Diluar sana, Fahmi sedang mengeluarkan mobil dari parkiran kantornya. Hujan semakin lebat mengguyur bumi. Sudah jam sepuluh malam, Fahmi baru saja menyelesaikan pekerjaannya.

Bergegas Fahmi mengemudikan mobilnya, sudah tak sabar ingin berjumpa dengan istrinya. Dingin-dingin seperti ini hasrat kelaki-lakiannya muncul, tak peduli lelah, hujan lebat, petir dan kilat sekalipun. Harus segera dituntaskan.

Baru beberapa menit dia keluar dari gerbang kantor, dalam derasnya hujan dia melihat sosok perempuan yang melambaikan tangan kearah mobilnya. Fahmi memelankan laju mobil yang ia kendarai, mencoba melihat siapa gerangan wanita yang berdiri didalam lebatnya hujan. Semakin dekat wajahnya semakin jelas. Seluruh bajunya basah membentuk lekuk tubuh. Fahmi kepanasan didalam kedinginan.

Dia menghentikan mobil tepat didepan wanita tersebut. Dia tersenyum samnil mengibaskan rambut yang menghalagi pandangan mata. Fahmi membukakan pintu mobil untuk si wanita. Tanpa aba-aba wanita tersebut langsung masuk kedalam mobil dan menutup pintu.
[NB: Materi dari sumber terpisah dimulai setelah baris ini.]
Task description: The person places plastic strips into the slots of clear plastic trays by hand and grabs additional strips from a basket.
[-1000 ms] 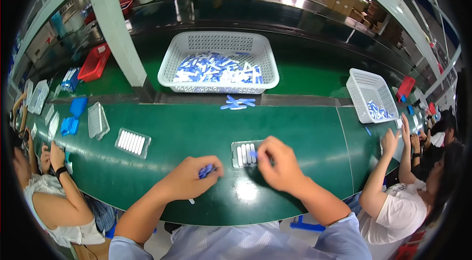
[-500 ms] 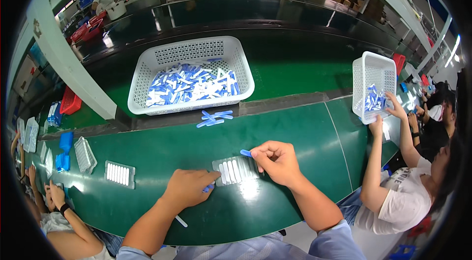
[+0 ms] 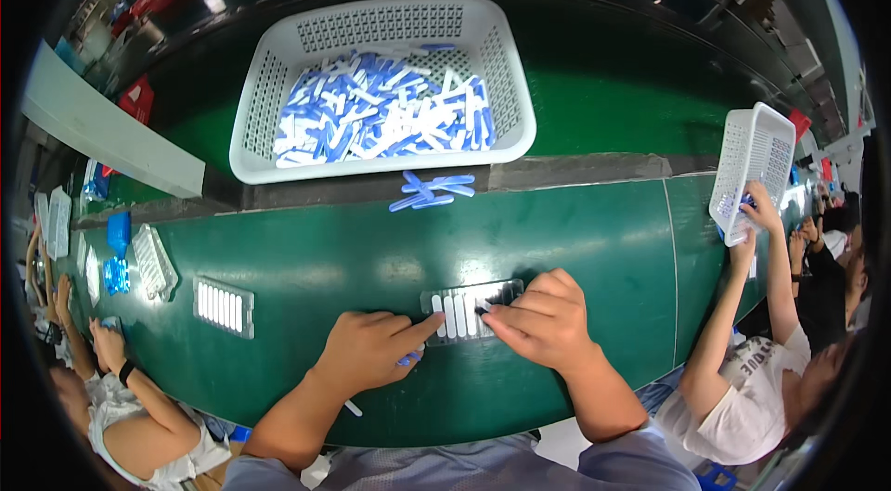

Fahmi terpaku, menatap tak berkedip. Gejolak yang di rasa semakin menggebu. Dia melajukan mobil kearah yang berlawanan dari arah rumahnya. Wanita berbaju merah yang sudah basah kuyup itu hanya tersenyum penuh arti.

'Kau akan bersamaku malam ini, masuklah kedalam perangkapku' batinnya.